Joseph Cattarinich and Leo Dandurand, owners of the National Hockey League's Montreal Canadiens in the 1920s, led the participating ice hockey arena owners to introduce the new sport. In the 1930s, 6 v 6 indoor lacrosse came to be played in the summer in unused hockey rinks. Canadians adopted the new version of the sport quickly. Eventually, it became the more popular version of the sport in Canada, supplanting field lacrosse. The form was also adopted as the primary version of the game played on Native American reservations in the US and Canada by Iroquois and other Native peoples. It is the only sport in which the American indigenous people are sanctioned to compete internationally, participating as the Iroquois Nationals. However, many field lacrosse enthusiasts viewed the new version of the sport with negativity.

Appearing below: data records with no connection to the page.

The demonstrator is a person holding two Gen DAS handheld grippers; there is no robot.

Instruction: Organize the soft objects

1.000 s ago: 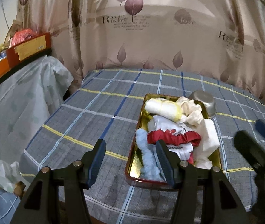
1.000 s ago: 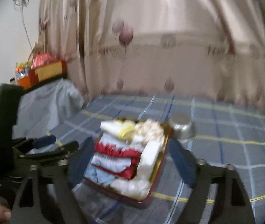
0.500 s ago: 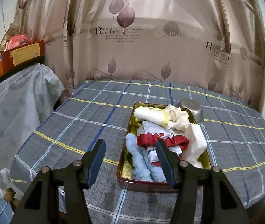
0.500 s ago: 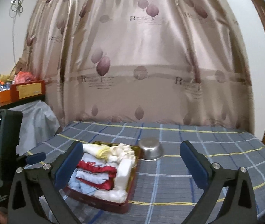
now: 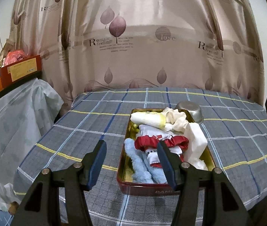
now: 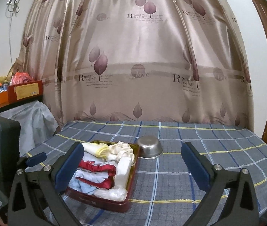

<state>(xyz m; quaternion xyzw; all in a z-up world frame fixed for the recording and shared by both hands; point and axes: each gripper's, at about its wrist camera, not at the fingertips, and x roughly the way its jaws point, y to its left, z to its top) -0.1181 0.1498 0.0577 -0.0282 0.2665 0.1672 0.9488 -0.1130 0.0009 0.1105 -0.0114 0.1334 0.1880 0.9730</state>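
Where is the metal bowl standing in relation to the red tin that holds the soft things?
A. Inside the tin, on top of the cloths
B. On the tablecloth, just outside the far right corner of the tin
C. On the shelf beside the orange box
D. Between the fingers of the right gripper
B: the metal bowl sits upside down on the checked tablecloth, by the far right corner of the red tin.

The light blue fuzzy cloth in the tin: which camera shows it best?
The left wrist view: the light blue cloth lies in plain sight along the tin's near left side. In the right wrist view a finger of the right gripper covers most of it.
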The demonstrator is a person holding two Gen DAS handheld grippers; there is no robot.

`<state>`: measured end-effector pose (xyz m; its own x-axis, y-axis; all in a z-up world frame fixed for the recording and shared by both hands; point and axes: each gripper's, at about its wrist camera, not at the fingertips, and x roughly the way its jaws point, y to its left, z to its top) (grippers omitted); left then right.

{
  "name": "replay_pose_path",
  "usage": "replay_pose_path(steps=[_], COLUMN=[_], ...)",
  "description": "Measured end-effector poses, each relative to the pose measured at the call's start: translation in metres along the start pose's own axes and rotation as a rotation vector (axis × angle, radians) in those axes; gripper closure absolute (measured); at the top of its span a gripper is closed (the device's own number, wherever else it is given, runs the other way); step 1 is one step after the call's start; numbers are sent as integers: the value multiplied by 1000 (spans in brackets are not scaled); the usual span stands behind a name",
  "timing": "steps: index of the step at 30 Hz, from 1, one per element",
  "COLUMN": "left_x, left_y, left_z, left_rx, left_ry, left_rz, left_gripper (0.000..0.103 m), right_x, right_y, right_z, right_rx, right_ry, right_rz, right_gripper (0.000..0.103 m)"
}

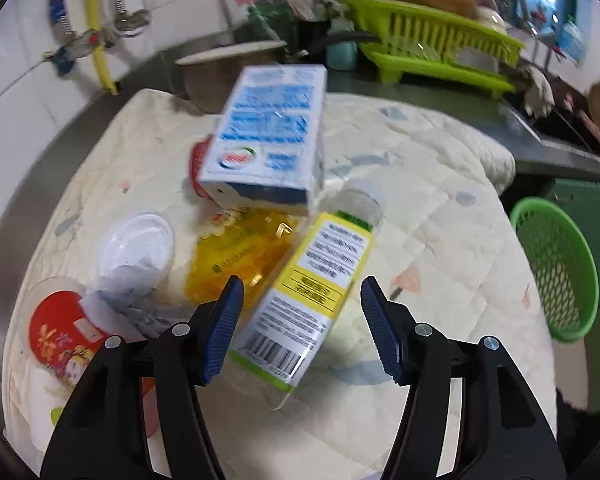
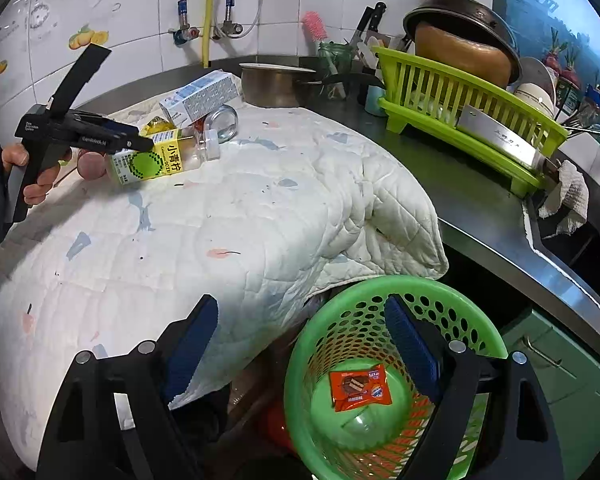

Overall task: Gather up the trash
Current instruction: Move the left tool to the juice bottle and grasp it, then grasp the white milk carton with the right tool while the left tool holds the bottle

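A clear bottle with a yellow-green label (image 1: pixel 320 292) lies on the quilted cloth (image 1: pixel 440 216), between the fingers of my left gripper (image 1: pixel 302 320). The gripper is open, and its right pad stands apart from the bottle. Behind the bottle are a blue-white carton (image 1: pixel 268 140), a yellow packet (image 1: pixel 236 256), a clear lid (image 1: pixel 136 244), crumpled tissue (image 1: pixel 128 296) and a red cup (image 1: pixel 64 332). In the right wrist view a hand holds the left gripper (image 2: pixel 144 146) over the bottle (image 2: pixel 156 160). My right gripper (image 2: pixel 300 308) is open and empty above the green basket (image 2: pixel 380 282), which holds an orange snack wrapper (image 2: pixel 360 386).
The green basket (image 1: pixel 556 272) sits below the counter's right edge. A lime dish rack (image 2: pixel 460 96) with a cleaver (image 2: pixel 496 136), a metal pot (image 2: pixel 276 80) and a glass jar (image 2: pixel 224 120) stand behind the cloth (image 2: pixel 220 220). A sink (image 2: pixel 580 248) lies at far right.
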<state>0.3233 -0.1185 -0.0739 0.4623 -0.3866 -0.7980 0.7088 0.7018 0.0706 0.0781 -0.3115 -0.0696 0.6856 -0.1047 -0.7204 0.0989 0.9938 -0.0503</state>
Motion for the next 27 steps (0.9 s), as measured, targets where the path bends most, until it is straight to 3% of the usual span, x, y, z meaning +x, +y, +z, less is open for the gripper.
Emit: replay_pose_path(steps=[10, 16, 27], left_x=[14, 10, -16], left_y=[-11, -23, -28], left_z=[1, -2, -26], left_rx=[95, 134, -42], left_ry=[9, 8, 6], left_rz=[46, 60, 11], left_gripper=[43, 55, 61], right_x=[2, 1, -4], right_y=[10, 12, 13], right_z=[7, 10, 36], right_rx=[-25, -33, -5], right_ry=[-2, -6, -38], right_rz=[7, 10, 58], right_gripper=[21, 21, 21])
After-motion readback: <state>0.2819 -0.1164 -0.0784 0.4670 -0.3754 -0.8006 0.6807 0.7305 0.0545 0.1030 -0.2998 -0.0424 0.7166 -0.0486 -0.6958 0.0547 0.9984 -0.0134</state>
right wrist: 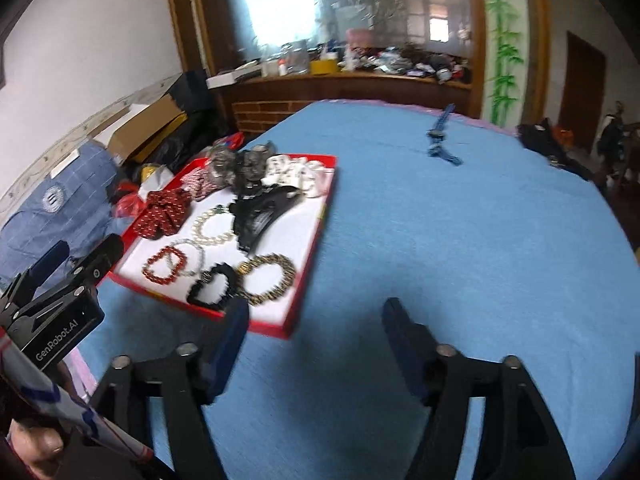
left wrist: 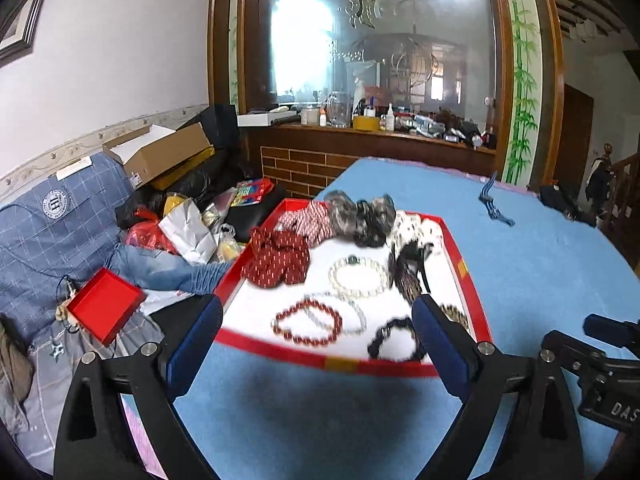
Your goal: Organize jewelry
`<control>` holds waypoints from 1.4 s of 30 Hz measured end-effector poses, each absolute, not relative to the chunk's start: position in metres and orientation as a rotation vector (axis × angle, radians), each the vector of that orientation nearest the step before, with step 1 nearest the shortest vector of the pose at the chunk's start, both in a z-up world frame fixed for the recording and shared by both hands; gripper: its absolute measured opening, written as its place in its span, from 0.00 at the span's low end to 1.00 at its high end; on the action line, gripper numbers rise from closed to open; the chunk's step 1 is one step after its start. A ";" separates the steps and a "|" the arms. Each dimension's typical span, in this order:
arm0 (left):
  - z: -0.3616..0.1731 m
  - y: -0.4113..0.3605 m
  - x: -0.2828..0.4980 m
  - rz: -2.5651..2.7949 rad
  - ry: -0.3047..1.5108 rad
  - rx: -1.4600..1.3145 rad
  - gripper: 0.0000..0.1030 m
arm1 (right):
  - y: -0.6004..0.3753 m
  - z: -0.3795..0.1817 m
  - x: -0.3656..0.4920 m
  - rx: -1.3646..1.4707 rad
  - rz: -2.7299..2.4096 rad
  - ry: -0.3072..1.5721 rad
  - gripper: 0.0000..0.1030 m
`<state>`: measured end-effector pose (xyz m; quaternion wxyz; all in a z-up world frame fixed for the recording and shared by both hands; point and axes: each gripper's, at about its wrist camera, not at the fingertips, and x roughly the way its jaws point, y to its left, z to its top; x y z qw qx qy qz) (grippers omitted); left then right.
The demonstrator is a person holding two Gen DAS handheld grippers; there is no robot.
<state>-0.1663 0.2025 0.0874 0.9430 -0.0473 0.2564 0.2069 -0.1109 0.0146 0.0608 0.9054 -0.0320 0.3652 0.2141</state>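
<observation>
Both grippers, left [left wrist: 318,334] & right [right wrist: 314,322], have fingers wide open w/ nothing held. Beads lie in the red tray [right wrist: 316,236] on the blue surface [right wrist: 460,240]. Go slow, pinch one red bracelet [left wrist: 308,322] only.

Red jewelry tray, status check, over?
Left gripper open, empty, at the near rim. Right gripper open, empty, over blue cloth. Red jewelry tray holds bracelets and scrunchies, untouched. Nothing blocking.
</observation>
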 end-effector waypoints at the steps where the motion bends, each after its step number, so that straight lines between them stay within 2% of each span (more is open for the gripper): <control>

The first professional box lacrosse games were held in 1931. That summer, the arena owners formed the International Lacrosse League, featuring four teams: the Montreal Canadiens, Montreal Maroons, Toronto Maple Leafs, and Cornwall Colts. The league lasted only two seasons. In the wake of the original International Lacrosse League opened the American Box Lacrosse League featuring six teams: two in New York City, and one each in Brooklyn, Toronto, Boston, and Baltimore. The league played to small crowds on outdoor fields such as Yankee Stadium and Fenway Park, before closing midway through its inaugural season. Lacrosse was officially declared Canada's National Summer Sport with the passage of the National Sports Act (Bill C-212) on May 12, 1994.

The first box lacrosse match conducted in Australia came about as part of a fund raising appeal for the Queen Victoria Hospital, Melbourne. The Victorian Lacrosse Association was approached by the appeal committee to stage a lacrosse match as part of a multi sport carnival at the Plaza (Wattle Path Palais) ballroom at St Kilda on 1 July 1931. After a lightning six-a-side (outdoor) tournament format was successfully carried out a few weeks prior, it was decided to play six-a-side for this exhibition game between MCC and a composite team from other clubs, with players wearing rubber shoes and using a softer ball for the match. Newspaper articles at the time suggest that the sport may have even been created in Australia, with P. J. Lally of the famous Canadian lacrosse stick manufacturing company requesting a copy of the rules of the game from the VLA Secretary. By 1933, box lacrosse matches were being played in Adelaide, Brisbane, and Perth. This new version of the game however did not overtake the traditional version of lacrosse in popularity in Australia as happened in Canada.